Mr. Edgar has served since 2020 as the President & Chief Executive Officer of A.M. Castle & Co., a global metals distributor and value-added processing and supply chain solutions provider, headquartered in suburban Chicago, Illinois, with more than twenty branches around the world (“Castle”). Prior to 2020, Mr. Edgar held positions of increasing responsibility at Castle covering all aspects of its business, including Vice-President, General Counsel & Secretary (2014-2015), Executive Vice-President, General Counsel, Secretary, & Chief Administrative Officer (2015-2018), and President (2018-2020). Before it went private in 2020, Castle was traded on the New York Stock Exchange. Between 2004 and 2014, Mr.
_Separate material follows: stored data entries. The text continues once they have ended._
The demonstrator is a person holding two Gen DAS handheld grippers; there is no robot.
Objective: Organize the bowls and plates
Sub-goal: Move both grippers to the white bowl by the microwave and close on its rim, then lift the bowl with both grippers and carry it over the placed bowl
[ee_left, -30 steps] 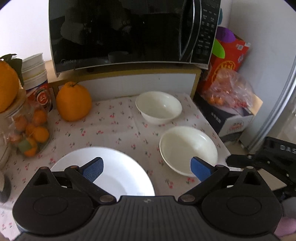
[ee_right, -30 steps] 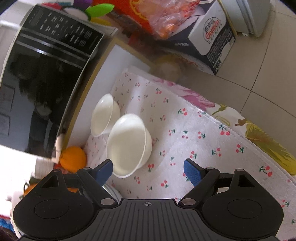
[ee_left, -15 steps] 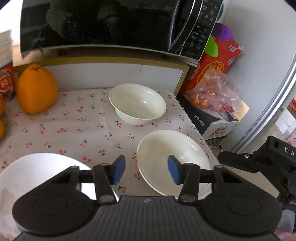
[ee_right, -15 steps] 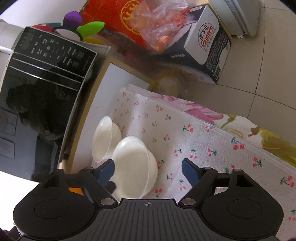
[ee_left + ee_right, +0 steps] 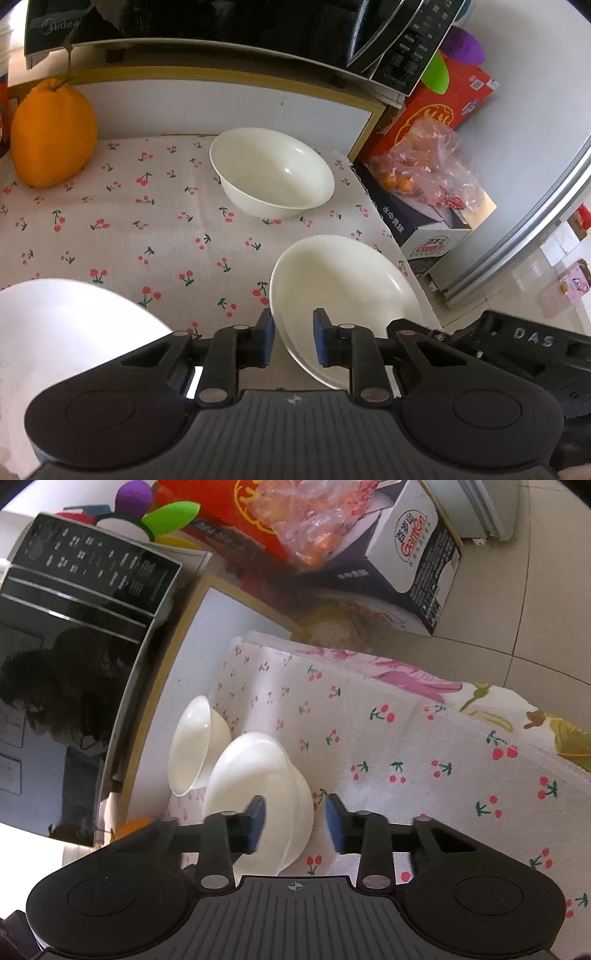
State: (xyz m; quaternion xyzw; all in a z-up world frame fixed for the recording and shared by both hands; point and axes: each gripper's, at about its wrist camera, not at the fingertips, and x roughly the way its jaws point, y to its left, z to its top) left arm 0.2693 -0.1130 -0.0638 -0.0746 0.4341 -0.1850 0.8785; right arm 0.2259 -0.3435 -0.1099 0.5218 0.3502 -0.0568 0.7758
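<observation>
On cherry-print cloth (image 5: 155, 229), left to right: plate (image 5: 66, 332), far bowl (image 5: 273, 173), near bowl (image 5: 343, 295); all 3 empty. Left gripper (image 5: 291, 341) jaws narrowed astride near bowl's rim, not yet clamped. Right gripper (image 5: 295, 821) likewise, partly closed. Advice: seat rim deep between pads before lifting.
</observation>
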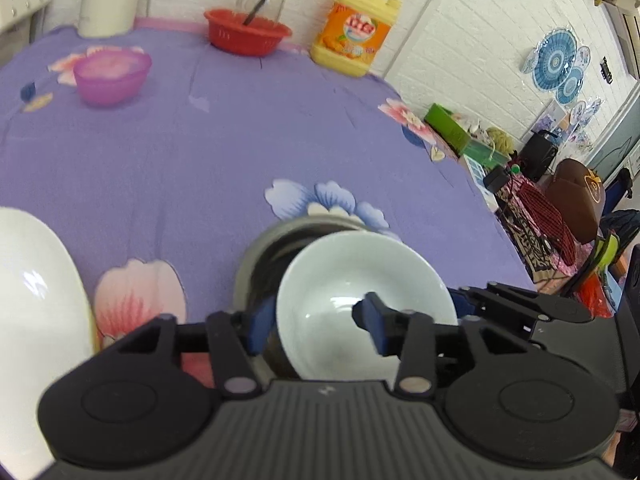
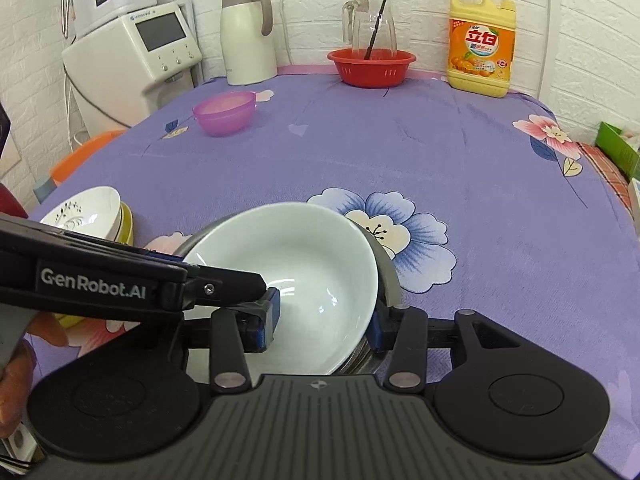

Edgar held positions of increasing responsibility in the legal department of Gardner Denver, Inc. (n/k/a Ingersoll Rand)(“Gardner Denver”), a global manufacturer of industrial pumps, compressors and blowers, culminating as the Assistant General Counsel & Chief Compliance Officer. During his tenure at Gardner Denver, the company was publicly traded on the NYSE and privately owned by private equity giant Kohlberg Kravis Roberts (“KKR”).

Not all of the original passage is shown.